By JIMMY WILLIAMS

Tideland News Writer

A certain sentiment became evident during a public meeting Monday evening: A well-executed watershed management plan is absolutely critical if Swansboro is to preserve its unique character.

Brent Hatlestad, who grew up in Swansboro and has returned upon his retirement, put it this way: “I lived in Swansboro when it was a Norman Rockwell kind of place. And I want the same thing for my grandchildren.”

Hatlestad was among 20 or so folks in the One Harbor Church sanctuary – the former Swansboro Town Hall – on Monday, there to learn more about the town’s effort to put a watershed management plan in place. Speakers included Scott Chase, town manager, Frank Tursi, town commissioner, and Mariko Polk, GIS watershed specialist with the N.C. Coastal Federation.

The town has partnered with the federation to produce the plan, according to Chase. The cost of the plan, $5,000, is shared equally between the federation and the town.

The effort comes at a time when Swansboro is dealing with storm water problems associated with development: As more rooftops and driveways are added to the community, there is less open space to absorb rain. The result of more runoff is twofold, pollution of creeks and rivers, and flooding.

The problem reached the point that this year, the town began charging a fee to fund storm water mitigation efforts.

In his comments, Tursi explained that federal funds are available to mitigate problems created by storm water runoff. He was referring to the Section 319 Grant program, established by the Environmental Protection Agency in 1987 to provide funding for efforts to reduce pollution from storm water runoff.

In North Carolina, the Division of Water Resources administers the 319 Grant Program. The state receives about $4.5 million annually for efforts to reduce storm water runoff, also referred to as non-point source pollution. One of the first steps toward earning a share of those funds is to create a watershed management plan.

“Our goal is to come up with a blueprint,” Tursi said. “We need to recognize that we have a problem … and come up with solutions.”

The law requires that the federal government provide the funds for communities that want to put solutions in place, according to Tursi.

“It’s very competitive,” he said of the process to earn the grants. Of the 100 or so that are submitted each year, only 15 or 20 are funded.

The plan would also provide the town a source of information to bring into budget deliberations, according to Chase.

“This helps us identify capital projects as we go through the budget process,” he said.

In her comments, Polk explained that the process of establishing the plan – which got underway in October – is to restore impaired water quality in the Swansboro watersheds. The restoration “target,” so to speak, is to “turn back the clock” to 1993.

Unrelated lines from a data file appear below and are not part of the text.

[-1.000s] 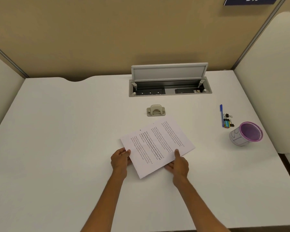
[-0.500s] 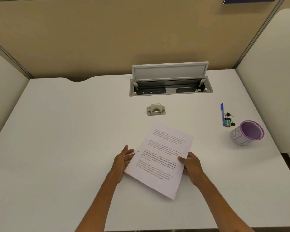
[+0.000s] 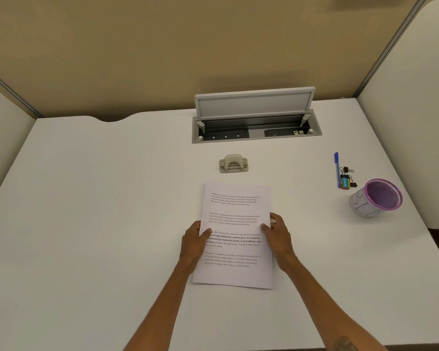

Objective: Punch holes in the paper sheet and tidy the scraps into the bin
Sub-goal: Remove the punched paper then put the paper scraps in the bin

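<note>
A printed paper sheet [image 3: 235,219] is held upright in portrait, just above the white desk [image 3: 99,211], its text facing me. My left hand [image 3: 194,243] grips its left edge with the thumb on top. My right hand [image 3: 276,234] grips the right edge the same way. A small beige hole punch [image 3: 233,163] sits on the desk just beyond the sheet's far edge, apart from it. A purple-rimmed mesh bin [image 3: 376,197] stands at the right, tilted toward me.
An open cable tray with a raised lid [image 3: 255,117] is set into the desk's far side. A blue pen [image 3: 336,169], binder clips and a small colourful block [image 3: 346,182] lie left of the bin. Partition walls enclose the desk on three sides.
The sheet turned from a diagonal lie to straight portrait. My left hand went from open beside the sheet to gripping its left edge. The right hand shifted along to the right edge.
</note>
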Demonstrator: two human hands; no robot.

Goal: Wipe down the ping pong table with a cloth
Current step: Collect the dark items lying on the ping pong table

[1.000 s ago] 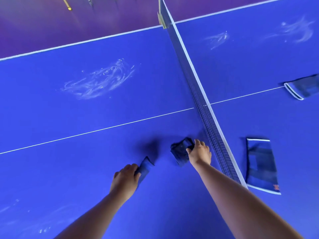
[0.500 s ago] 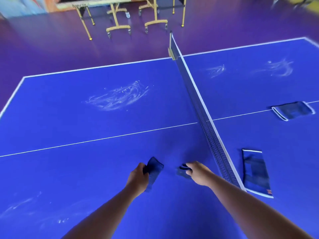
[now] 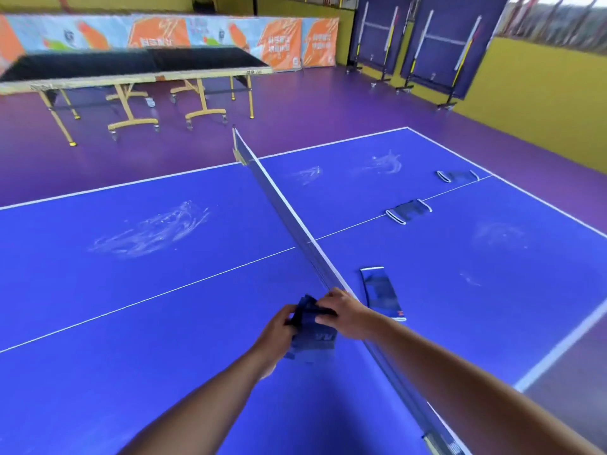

That year, while seemingly random, is one for which the study has produced runoff data, according to Polk. In the PowerPoint she presented, the amount of Swansboro’s runoff generated within a specified period of time was compared with the amount generated in 2016. In order to return to the 1993 milestone, runoff will have to be reduced by 13 million gallons.

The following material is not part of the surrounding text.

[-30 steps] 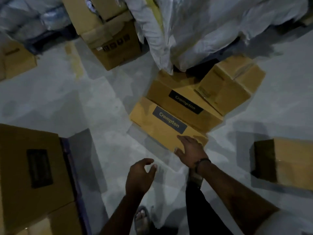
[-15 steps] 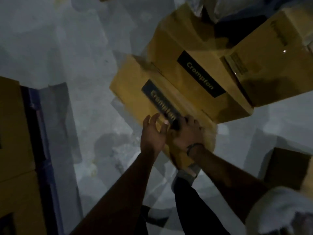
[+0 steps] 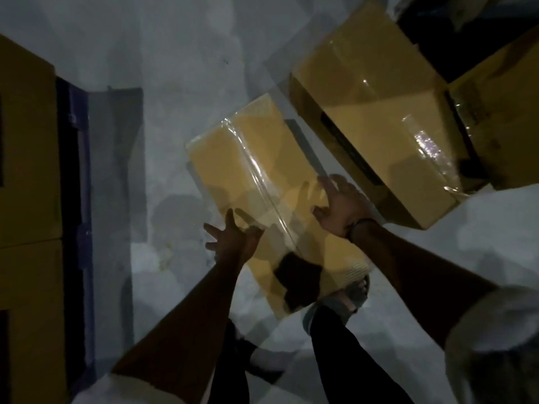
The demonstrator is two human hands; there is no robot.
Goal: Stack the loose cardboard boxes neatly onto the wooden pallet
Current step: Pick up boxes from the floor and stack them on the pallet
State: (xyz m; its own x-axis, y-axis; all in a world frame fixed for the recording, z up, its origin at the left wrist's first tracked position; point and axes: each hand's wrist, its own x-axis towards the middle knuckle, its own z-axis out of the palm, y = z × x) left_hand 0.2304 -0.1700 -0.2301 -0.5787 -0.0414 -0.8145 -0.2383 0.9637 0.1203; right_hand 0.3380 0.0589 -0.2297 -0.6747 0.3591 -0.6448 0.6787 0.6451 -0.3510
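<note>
One taped box (image 3: 248,158) on the floor (image 3: 175,68), a hand at each side.
Stacked boxes (image 3: 26,141) stand far left on a dark blue pallet (image 3: 76,170). The left hand (image 3: 233,239), fingers spread, is at the taped box's near left edge; the right hand (image 3: 342,208), also spread, rests on its top by the right edge. A second box (image 3: 379,112) lies just beside it, right.

The flat yellow-brown cardboard box (image 3: 233,158) has a matt paper face. A glossy clear tape strip (image 3: 256,170) runs along its seam, and corrugated fluting shows at its near end. The larger brown cardboard box (image 3: 379,83) carries shiny wrinkled tape (image 3: 423,141). The grey concrete floor (image 3: 180,59) is matt and mottled.
</note>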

To reach the goal, the town must ensure that future development and redevelopment is done responsibly. But solutions also include “little things” on an individual basis, such as diverters for gutter downspouts, rain gardens, rain barrels and permeable paving: anything that gives rainwater a chance to soak into the soil, which keeps pollutants out of the surface water.

“We’re hoping that with all the little things, they add up,” Polk said.

It is safe to say that Lee Combs has the same hope. The Swansboro man has been following the to watershed management plan process very closely.

“I’m extremely concerned about the whole stormwater issue,” he said as people milled about after the presentation, looking at maps.

Swansboro’s unique position – at the meeting of the White Oak River and the Atlantice Intracoastal Waterway – makes storm water control even more important.

“If we’re not stewards of it, who is?” Combs asked. “Whatever it takes to stop the pollution, we have to do it.”

While he had words of praise for the town commissioners and actions they have taken to date to control runoff, Combs said he would like to see more action.

“I’m for changing the UDO (the town’s list of development ordinances) to make sure that developments be required to capture all of their runoff,” he said. “Whatever it takes, that’s a reasonable goal.

“If the town won’t step up, who will?”

Hatlestad said that he would like to see people get involved in the watershed management. He mentioned homeowners’ associations, pointing that there are six or seven such neighborhoods in the watershed.

“The HOAs need to be engaged,” he said. “That would be a greater Swansboro population that is engaged. Once we get engaged … we can do anything.”

Combs and Hatlestad agreed that the town must look to go beyond the state limits on allowable runoff, if it is to make an impact. To illustrate the point, Hatlestad decried the fact that new construction in his neighborhood, Swan Harbour, had installed a pipe to divert runoff into the river. It was, he said, something that could have been done in a better way.

“We don’t want to stop development,” Combs added. “We just want it done responsibly.”

Citizen engagement is going to be critical, according to Polk.

While she was pleased with the meeting itself – “It was great,” she said – there is more that can be done, starting with bringing in more opinion.

“Our real hope is we’re going to get feedback from the community,” Polk said. “The more feedback and involvement, it only strengthens the plan.”

She encourages citizens to look over the plan and offer comment by visiting the Swansboro website.